There is yet another intriguing, but semi-tragic, connection between "Eyes Wide Shut" and Ruth Sobotka that also involves Kubrick's estranged daughter Vivian. Kubrick divorced Sobotka in 1961, ironically just after Kubrick had 'completed' his family with Christiane (Anya, born in 1959; she appeared as Varinia's baby in "Spartacus"; and Vivian born in 1960) whom he then married, and moved from LA (after finishing "Spartacus") back to Manhattan that same year. Kubrick's relationship with Vivian would prove to be as stormy, possessive and tumultuous as his relation with Sobotka, and like Sobotka, Vivian would become more directly involved in Kubrick's films. What's more, the year Sobotka died, 1967, Vivian was being filmed for the "Squirt" scene in "2001", when she was about 7-years-old. The Harford's daughter, Helena, in "Eyes Wide Shut" is around 7-years-old too, and when we first see her in the film, she is dressed as a ballerina for The Nutcracker, requesting to stay up to watch The Nutcracker on TV (and in the very last scene of the film, in the toy store, we see Helena holding up a Barbie doll dressed up as an angelic ballerina and then disappearing behind some shelves as her parents have their final conversation). Sobotka appeared in many performances of The Nutcracker for The New York City Ballet. It was also after Vivian left England and moved to LA in 1994, a move that shocked Kubrick, that he then almost immediately decided to make "Eyes Wide Shut" ...
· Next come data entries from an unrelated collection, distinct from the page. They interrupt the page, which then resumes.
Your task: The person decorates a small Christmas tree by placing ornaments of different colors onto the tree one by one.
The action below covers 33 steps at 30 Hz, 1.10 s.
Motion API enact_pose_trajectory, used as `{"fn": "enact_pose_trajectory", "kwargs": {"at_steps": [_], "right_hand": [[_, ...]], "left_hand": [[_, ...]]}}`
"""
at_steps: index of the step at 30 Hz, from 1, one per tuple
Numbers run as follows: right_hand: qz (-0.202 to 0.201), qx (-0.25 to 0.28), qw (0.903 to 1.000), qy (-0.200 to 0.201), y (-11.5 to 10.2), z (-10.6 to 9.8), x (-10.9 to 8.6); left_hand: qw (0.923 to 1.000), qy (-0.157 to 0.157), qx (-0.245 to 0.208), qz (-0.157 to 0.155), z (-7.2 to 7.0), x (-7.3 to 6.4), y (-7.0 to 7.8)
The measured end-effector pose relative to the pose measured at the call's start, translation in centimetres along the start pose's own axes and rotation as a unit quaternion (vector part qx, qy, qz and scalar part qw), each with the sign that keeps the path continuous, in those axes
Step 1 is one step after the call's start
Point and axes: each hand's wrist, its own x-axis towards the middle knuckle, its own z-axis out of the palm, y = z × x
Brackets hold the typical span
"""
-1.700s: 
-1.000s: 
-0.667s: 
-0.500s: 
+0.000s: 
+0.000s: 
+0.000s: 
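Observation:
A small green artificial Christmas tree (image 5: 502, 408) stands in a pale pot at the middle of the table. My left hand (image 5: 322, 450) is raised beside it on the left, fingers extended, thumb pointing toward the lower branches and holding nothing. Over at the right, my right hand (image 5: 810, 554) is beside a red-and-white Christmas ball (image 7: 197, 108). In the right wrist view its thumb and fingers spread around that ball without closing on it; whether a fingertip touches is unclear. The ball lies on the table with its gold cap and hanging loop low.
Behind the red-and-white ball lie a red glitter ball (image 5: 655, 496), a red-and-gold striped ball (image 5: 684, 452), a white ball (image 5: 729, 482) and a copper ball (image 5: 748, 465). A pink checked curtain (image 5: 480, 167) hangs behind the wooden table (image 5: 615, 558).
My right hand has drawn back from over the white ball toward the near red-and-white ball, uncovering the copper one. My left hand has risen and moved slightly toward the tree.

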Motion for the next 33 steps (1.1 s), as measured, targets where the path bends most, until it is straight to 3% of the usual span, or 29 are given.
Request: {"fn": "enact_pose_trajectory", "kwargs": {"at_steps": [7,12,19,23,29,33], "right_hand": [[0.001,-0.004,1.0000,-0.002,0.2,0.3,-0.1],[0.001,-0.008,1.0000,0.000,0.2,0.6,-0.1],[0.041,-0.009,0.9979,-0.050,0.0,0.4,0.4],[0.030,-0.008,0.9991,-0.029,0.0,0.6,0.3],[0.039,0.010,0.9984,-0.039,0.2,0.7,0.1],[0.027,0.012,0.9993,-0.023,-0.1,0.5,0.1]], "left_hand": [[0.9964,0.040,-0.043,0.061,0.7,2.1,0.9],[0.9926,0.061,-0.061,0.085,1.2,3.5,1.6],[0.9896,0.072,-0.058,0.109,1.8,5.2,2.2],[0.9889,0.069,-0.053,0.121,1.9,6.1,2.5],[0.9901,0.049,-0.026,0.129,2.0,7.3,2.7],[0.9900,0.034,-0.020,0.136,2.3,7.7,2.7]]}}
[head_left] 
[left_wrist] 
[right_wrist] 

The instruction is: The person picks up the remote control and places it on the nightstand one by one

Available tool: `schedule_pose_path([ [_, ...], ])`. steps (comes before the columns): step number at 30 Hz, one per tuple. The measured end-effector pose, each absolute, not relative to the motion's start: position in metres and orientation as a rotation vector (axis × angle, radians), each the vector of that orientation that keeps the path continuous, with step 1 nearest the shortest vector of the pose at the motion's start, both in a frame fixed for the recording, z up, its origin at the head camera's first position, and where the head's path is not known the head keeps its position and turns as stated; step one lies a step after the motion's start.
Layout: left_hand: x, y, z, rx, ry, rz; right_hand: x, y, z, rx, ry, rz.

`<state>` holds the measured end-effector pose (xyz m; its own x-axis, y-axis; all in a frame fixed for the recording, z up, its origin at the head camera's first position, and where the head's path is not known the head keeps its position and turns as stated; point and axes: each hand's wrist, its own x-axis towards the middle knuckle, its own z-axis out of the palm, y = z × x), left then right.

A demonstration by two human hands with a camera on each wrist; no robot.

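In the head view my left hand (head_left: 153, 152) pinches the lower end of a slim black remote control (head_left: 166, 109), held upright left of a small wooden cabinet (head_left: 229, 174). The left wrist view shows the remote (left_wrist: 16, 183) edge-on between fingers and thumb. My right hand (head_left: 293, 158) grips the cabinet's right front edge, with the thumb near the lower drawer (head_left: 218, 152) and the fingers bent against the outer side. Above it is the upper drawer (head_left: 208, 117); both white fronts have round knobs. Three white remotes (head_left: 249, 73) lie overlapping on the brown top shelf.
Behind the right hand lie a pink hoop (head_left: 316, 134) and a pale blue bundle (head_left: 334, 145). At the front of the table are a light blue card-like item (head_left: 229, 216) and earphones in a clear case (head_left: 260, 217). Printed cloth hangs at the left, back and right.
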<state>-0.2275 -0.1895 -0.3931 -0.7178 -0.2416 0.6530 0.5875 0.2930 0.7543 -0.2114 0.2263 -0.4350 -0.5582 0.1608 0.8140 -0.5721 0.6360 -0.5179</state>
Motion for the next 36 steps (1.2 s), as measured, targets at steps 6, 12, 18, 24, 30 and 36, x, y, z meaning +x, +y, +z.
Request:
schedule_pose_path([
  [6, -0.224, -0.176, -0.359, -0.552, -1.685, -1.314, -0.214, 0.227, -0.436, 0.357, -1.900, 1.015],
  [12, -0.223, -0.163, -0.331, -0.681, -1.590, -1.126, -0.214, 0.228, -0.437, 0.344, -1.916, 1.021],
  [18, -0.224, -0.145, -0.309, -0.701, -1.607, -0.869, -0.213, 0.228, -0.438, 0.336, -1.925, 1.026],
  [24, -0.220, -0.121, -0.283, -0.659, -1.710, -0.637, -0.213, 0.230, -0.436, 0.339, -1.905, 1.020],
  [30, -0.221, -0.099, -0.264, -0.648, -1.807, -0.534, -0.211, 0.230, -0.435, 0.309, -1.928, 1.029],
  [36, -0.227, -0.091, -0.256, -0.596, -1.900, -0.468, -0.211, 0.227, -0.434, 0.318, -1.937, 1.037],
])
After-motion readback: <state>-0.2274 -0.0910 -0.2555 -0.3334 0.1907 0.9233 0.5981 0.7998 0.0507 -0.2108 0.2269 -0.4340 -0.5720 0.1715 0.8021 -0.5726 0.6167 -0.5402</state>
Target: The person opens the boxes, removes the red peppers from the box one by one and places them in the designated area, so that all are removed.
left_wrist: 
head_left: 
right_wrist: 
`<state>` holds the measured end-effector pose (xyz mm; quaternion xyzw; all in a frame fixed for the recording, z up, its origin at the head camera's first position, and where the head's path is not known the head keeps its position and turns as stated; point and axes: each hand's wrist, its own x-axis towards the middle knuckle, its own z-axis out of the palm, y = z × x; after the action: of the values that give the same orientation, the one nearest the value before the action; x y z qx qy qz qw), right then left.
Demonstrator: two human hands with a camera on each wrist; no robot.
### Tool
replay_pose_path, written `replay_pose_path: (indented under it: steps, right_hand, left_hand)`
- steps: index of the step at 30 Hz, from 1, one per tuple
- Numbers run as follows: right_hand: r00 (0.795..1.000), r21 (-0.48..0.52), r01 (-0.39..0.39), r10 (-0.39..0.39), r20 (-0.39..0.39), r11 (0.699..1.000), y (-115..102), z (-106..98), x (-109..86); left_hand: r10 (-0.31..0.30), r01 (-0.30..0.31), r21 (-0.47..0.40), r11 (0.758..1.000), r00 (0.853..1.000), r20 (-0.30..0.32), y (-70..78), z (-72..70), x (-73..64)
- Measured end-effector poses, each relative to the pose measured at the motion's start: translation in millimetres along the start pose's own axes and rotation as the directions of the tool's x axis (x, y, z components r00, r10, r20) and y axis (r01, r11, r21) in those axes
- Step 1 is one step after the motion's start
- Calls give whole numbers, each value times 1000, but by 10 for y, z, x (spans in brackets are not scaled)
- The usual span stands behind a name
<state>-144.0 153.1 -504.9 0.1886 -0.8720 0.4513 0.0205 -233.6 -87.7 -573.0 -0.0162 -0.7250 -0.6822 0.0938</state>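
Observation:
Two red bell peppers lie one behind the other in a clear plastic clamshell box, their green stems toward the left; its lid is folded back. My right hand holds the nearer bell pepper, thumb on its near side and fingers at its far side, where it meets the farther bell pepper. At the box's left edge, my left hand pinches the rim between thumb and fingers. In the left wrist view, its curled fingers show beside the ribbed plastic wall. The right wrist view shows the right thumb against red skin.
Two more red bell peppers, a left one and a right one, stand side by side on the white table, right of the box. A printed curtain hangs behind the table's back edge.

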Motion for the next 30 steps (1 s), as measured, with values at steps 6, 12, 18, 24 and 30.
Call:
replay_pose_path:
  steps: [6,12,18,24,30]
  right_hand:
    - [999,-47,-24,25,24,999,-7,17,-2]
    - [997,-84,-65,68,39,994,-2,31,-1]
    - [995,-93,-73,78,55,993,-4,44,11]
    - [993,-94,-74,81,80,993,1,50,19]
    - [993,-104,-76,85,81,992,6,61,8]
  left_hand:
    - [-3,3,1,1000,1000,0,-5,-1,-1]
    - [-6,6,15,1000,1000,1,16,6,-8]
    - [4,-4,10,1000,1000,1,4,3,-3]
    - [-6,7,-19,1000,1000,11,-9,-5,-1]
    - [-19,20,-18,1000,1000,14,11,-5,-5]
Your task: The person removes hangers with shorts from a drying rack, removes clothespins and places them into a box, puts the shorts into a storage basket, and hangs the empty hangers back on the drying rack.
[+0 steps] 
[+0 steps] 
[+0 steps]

[Also somewhat bizarre: Kubrick's first wife, Toba Metz, was - like Kubrick - Jewish; Kubrick's second wife, Ruth Sobotka, was Jewish/Catholic (her mother was Catholic, her father Jewish), and his third wife Suzanne Christiane Harlan was Catholic, with her Uncle, Veit Harlan (equally ironic: Harlan's first wife was Jewish, later dying in Auschwitz), the Nazi regime's biggest film-maker, directing some of the biggest-budgeted movies of the Nazi regime ("Kolberg", "Opfergang", films labelled as "baroque fascism"), with budgets as large as the biggest Hollywood films, as well as the most notorious anti-Semitic propaganda film ever made, "Jud Suss". He directed over a dozen feature films during the 12 years of the Nazi regime, was charged in 1949 with crimes against humanity but avoided imprisonment and later resumed filmmaking].